### What to do
Go through the listing below and output exactly the line with "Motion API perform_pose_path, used", the line with "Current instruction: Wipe", and each line between; omit the rest.
------------------------------------------------------------------------
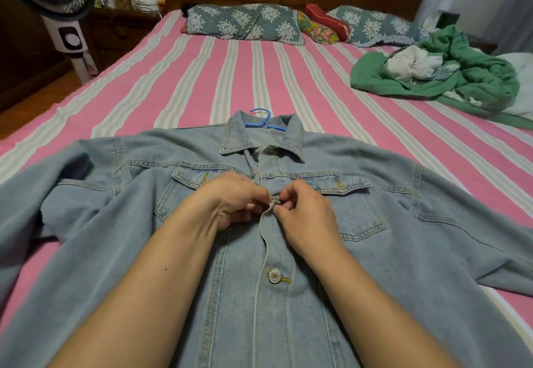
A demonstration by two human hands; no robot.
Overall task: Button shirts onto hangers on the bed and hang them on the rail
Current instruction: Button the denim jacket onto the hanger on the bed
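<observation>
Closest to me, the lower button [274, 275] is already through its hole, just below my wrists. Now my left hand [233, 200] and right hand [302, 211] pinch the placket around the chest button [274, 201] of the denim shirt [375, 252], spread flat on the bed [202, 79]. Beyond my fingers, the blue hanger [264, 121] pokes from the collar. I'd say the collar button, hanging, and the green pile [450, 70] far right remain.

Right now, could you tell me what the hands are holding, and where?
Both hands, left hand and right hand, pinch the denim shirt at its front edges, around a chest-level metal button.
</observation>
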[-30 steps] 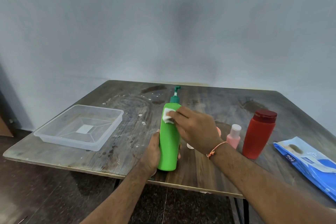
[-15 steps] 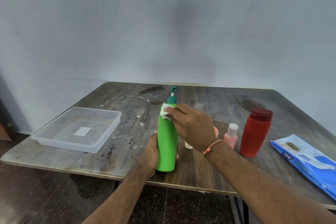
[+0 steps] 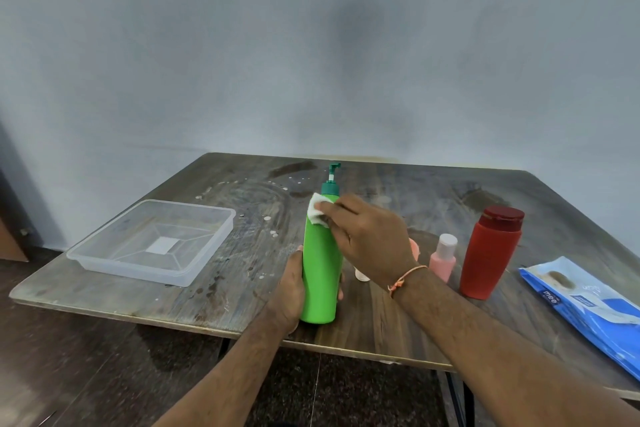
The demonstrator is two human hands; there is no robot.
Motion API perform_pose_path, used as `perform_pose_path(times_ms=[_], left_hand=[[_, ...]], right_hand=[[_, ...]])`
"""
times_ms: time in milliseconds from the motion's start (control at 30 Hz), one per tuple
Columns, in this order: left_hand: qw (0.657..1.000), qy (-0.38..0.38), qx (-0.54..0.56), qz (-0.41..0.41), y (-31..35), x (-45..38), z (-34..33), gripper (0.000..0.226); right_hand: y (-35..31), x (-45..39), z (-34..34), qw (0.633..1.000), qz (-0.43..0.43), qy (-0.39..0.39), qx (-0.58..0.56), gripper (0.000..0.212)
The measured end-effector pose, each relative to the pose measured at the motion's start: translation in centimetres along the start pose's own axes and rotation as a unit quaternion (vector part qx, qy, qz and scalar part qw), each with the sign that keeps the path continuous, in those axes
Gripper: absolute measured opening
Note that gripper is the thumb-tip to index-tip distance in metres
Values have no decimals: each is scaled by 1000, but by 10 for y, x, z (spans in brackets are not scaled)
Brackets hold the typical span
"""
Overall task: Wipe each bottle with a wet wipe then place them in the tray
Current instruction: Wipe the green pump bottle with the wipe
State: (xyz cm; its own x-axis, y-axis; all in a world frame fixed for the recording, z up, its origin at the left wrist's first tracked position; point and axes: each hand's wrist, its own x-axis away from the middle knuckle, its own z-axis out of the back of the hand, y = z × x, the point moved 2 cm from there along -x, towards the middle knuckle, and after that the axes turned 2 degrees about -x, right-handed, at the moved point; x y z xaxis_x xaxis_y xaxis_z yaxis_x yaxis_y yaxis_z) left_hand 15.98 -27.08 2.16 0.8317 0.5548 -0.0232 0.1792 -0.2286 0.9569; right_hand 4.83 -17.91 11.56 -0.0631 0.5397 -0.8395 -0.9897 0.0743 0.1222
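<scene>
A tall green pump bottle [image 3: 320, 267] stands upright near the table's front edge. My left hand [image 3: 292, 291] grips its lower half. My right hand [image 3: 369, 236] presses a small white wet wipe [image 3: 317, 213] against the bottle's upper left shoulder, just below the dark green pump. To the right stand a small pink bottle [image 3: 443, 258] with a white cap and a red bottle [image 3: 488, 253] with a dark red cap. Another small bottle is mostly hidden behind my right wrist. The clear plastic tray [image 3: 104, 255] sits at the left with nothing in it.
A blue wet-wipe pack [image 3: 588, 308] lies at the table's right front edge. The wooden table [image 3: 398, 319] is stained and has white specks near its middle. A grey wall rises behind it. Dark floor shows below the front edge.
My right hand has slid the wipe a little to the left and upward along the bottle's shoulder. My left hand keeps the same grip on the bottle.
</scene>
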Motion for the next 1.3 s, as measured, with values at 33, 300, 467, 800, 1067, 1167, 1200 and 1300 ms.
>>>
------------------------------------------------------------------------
### Written answer
Motion API perform_pose_path, used as `perform_pose_path(times_ms=[_], left_hand=[[_, ...]], right_hand=[[_, ...]])`
"""
times_ms: time in milliseconds from the motion's start (control at 30 Hz), one per tuple
Columns, in this order: left_hand: qw (0.657..1.000), qy (-0.38..0.38), qx (-0.54..0.56), qz (-0.41..0.41), y (-31..35), x (-45..38), z (-34..33), gripper (0.000..0.226); right_hand: y (-35..31), x (-45..39), z (-34..34), qw (0.633..1.000), qz (-0.43..0.43), qy (-0.39..0.39), qx (-0.58..0.56), gripper (0.000..0.212)
The measured end-effector pose, each relative to the pose measured at the motion's start: translation in centimetres along the start pose's own axes and rotation as a unit quaternion (vector part qx, qy, qz and scalar part qw), each with the sign that keeps the path continuous, in those axes
Gripper: absolute measured opening
Note that gripper is the thumb-tip to index-tip distance in metres
Values have no decimals: each is scaled by 1000, but by 10 for y, x, z (spans in brackets are not scaled)
Brackets hold the typical span
"""
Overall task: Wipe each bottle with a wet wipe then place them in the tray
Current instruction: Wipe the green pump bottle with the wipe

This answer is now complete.